A chuva intensificou, as cadeiras e mesinhas de plásticos estavam molhando , temos que colocar em pé as cadeiras para não empossar a água, isso foi rápido. Abaixar o toldo para que não molhem os clientes. Na barraca da Zé tem esse conforto.  Olho para as minhas amigas nas outras barracas, elas estão lá, assim como eu, atentas e conversando com as proprietárias, certamente tentando aprender mais sobre esse universo.      
Me aproximo de uma família que chegou na barraca e descubro que eles não são do Paraná, são do Mato Grosso do Sul e vieram conhecer a feirinha. Noto que para eles essa experiência está sendo muito agradável e  a vovó está nitidamente feliz por estar ali com a filha, o genro e os netinhos. Resolvo não “esticar” o assunto e deixar eles desfrutarem desse tempo precioso em família.
O tempo está acabando, a chuva está ficando mais forte. É hora de ir embora. As pessoas ainda estão sorrindo e logo vão pedir o segundo pastel. Mas temos que ir embora. Me despeço, agradeço a oportunidade e saio dali pensando: “ ser uma garçonete na feira é relacionamento, é servir aos outros com alegria,  eu deveria vir mais na feira”. Enfim, o domingo apenas começou e  com certeza, assim com eu, muitos ali foram para as suas casas na expectativa de que no próximo domingo tem mais pastel, tem mais feirinha, tem mais alegria!   

Quem quer tapioca fresquinha?
Atrás da barraquinha de tapioca, a correria é grande. Ainda bem que a chuva assustou os clientes e deu tempo até de aprender a fazer uma tapioca.
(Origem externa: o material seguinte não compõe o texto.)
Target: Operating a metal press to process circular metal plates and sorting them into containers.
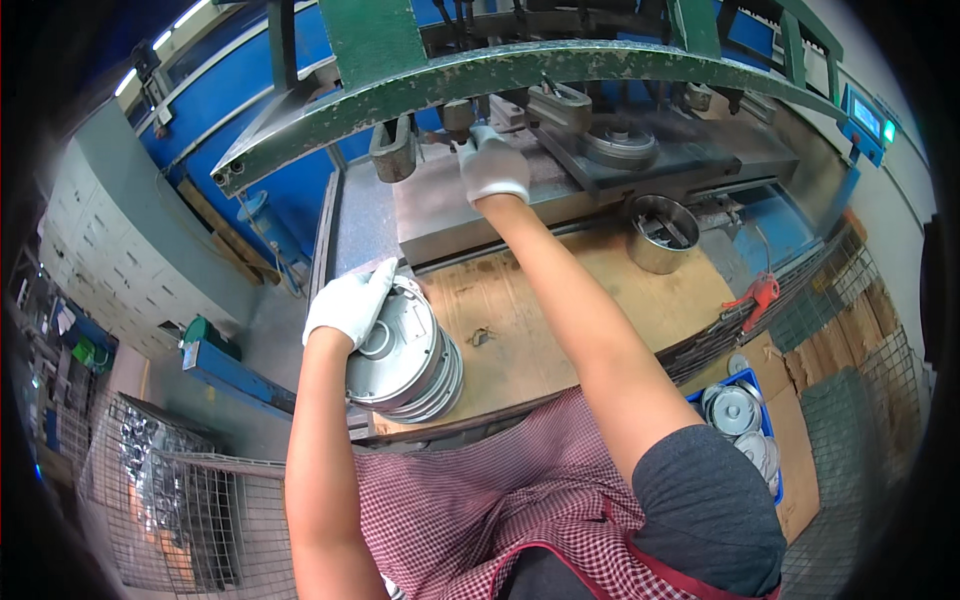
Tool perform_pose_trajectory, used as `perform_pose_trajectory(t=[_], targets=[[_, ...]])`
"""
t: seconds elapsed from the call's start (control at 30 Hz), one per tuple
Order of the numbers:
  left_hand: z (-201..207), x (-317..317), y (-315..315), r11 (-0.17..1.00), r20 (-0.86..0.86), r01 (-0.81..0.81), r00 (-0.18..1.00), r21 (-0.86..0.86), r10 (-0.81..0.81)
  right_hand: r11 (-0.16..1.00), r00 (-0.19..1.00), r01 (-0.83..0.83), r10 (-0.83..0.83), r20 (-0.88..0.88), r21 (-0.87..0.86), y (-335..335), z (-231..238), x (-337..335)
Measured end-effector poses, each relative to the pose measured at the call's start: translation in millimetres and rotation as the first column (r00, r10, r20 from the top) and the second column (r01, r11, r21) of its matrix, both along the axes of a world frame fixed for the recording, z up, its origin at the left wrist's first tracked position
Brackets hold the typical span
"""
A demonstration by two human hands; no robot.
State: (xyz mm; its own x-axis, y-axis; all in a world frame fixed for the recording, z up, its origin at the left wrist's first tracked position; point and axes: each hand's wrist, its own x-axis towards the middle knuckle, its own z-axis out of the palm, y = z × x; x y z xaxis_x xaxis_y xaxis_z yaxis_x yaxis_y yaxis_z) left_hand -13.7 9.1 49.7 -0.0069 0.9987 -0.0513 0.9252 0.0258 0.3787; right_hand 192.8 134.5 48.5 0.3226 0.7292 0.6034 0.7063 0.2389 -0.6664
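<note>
On the near left of the workbench stands a stack of round silver metal covers (pixel 395 352). My left hand (pixel 350 305), in a white glove, is at the far left rim of the top cover and grips its edge. My right hand (pixel 492 168), also gloved, reaches forward over the machine's thick metal bed (pixel 440 215). Its fingers are curled beneath a hanging metal post (pixel 457 117); whatever they hold is hidden. Right of that hand, a round metal piece (pixel 620 146) sits on a dark plate of the machine.
A green steel frame (pixel 520 75) with hanging clamps crosses above my right hand. A metal pot (pixel 662 235) of dark pieces stands on the wooden board (pixel 540 310). A red-handled tool (pixel 763 292) lies at the right edge; a blue bin (pixel 775 480) holds more round metal parts.
</note>
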Motion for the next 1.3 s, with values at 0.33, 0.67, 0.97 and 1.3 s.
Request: perform_pose_trajectory(t=[0.33, 0.67, 0.97, 1.3], targets=[[1, 4, 1, 0.999, -0.06, -0.027, 0.998, 0.025, 0.029, 0.935, 0.994, 0.091, -0.066, -0.084, 0.342, -114, -46, 83], [-5, 1, 4, 0.996, -0.078, -0.022, 0.997, 0.083, 0.028, 0.918, 0.945, 0.324, -0.326, 0.029, -0.229, -153, -63, 289], [-14, -8, 13, 0.996, -0.043, -0.034, 0.998, 0.088, 0.038, 0.913, 0.903, 0.399, -0.374, 0.21, -0.087, -131, -87, 304], [-31, -33, 43, 1.0, 0.176, -0.013, 0.984, 0.016, 0.01, 0.837, 0.802, 0.534, -0.456, 0.387, -0.121, -200, -154, 297]])
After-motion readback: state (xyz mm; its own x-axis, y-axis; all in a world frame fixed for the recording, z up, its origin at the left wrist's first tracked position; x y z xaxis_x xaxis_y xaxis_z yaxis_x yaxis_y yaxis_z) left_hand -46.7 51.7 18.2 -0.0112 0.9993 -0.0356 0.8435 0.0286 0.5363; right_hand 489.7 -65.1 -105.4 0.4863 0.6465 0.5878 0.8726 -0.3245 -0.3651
É bem simples de entender "como" se prepara uma tapioca, a dificuldade está na hora de executar cada um dos passos em menos de três minutos. Para quem costuma usar só o microondas ver o fogão já assusta, eu fiquei com as pernas bambas na hora de fazer, mas aprendi. Consegui até guardar na cabeça a receita: duas colheres de farinha com polvilho na panela quente, coloca o recheio, fecha como um pastel, coloca no saquinho. Aí vem a receita da ordem de ações de uma garçonete, que deve ser cumprida a risca: leva o produto na mesa de quem fez o pedido pega o dinheiro, vai na barraquinha pega o troco, retorna a área das mesas e entrega as moedinhas que sobraram.
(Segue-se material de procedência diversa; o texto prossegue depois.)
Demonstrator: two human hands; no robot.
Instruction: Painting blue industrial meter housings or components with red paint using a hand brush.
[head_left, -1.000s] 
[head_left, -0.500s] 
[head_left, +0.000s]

Esse percurso não é grande, mas é bem apertado. Entre uma barraquinha e outra a distância é de um metro. Em frente à barraca, ficam as mesas a céu aberto, e dentro dos 4m² da barraquinha fica toda a produção das “tapioqueiras”. Que não param um minuto!
Contando assim para bastante simples, até mesmo fácil. Fácil? Em uma manhã de produção, pés inchados e muita dor de cabeça. O esforço de uma garçonete não é fisicamente pesado, mas exige raciocínio rápido e muita simpatia. Aquela velha história de que essas profissionais são os ouvidos dos que passam por ali, é bem verdade. Nas horas que fiquei na barraca da Dona Lílian e da Dona Nívea escutei pai reclamando filho, filho falando da mãe, marido contando sobre a briga com a esposa, e, principalmente, homens e mulheres questionando o tempo: será que essa chuva vai continuar por muitos dias? A resposta sempre acompanhada de um sorriso, e claro, da típica frase: mais alguma coisa?
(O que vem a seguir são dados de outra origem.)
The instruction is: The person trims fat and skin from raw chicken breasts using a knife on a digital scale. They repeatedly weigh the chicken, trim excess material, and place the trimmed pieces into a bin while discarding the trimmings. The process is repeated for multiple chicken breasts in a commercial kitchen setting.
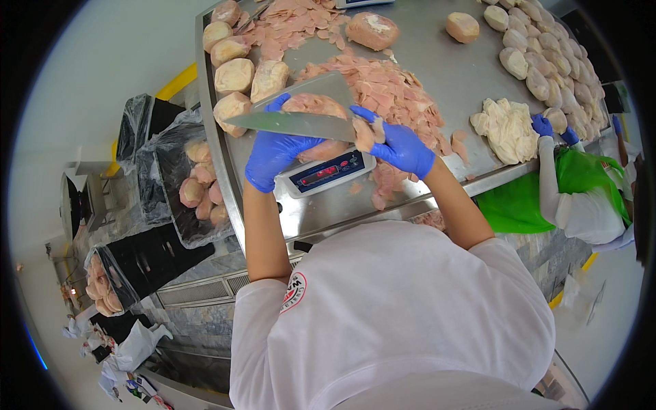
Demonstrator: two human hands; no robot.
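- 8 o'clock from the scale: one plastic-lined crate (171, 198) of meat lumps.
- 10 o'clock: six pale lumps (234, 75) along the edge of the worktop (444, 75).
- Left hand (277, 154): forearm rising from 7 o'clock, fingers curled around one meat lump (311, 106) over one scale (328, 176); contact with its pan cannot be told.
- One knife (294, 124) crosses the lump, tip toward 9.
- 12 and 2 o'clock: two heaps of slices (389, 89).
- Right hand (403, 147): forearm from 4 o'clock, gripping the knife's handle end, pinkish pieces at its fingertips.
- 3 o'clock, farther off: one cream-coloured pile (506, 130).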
As conversas cordiais e os atendimentos ficam divididos entre os dois ambientes que a cada minuto tem o cenário alternado pela passagem de algum cliente, pelo próprio corre-corre das proprietárias. Enquanto as famílias e os “casaizinhos” aproveitam as deliciosas tapiocas, eu atrás do balcão limpava as vasilhas de farinha, as colheres que ficam dentro dos recheios, as panelinhas em que a tapioca fica para endurecer.
Daqui consigo ver também as minhas colegas, a da pamonha e a do pastel. No começo meio perdidas como eu. O medo do trio era um só, derrubar tudo pelo chão, já que temos uma característica em comum, ser desastrada. Depois de habituadas ao ambiente, as tarefas começaram a ficar divertidas, quando vimos o tempo já tinha passado rapidinho, e o que sobrou foi mesmo uma grande experiência.
 No fim das contas, o que dá para se ter certeza é de que com muito jogo de cintura as garçonetes mantêm a clientela cuidando do atendimento e da qualidade do produto servido. A rotina de quem acorda às 6h30 da manhã para ajudar a organizar tudo o que deve estar pronto quando o primeiro cliente chegar é cansativa e ao mesmo tempo muito gratificante. A cada pedido atendido corretamente, o sentimento é de dever cumprido. E, essa sensação de garçonete só mesmo quem viveu para saber como é!  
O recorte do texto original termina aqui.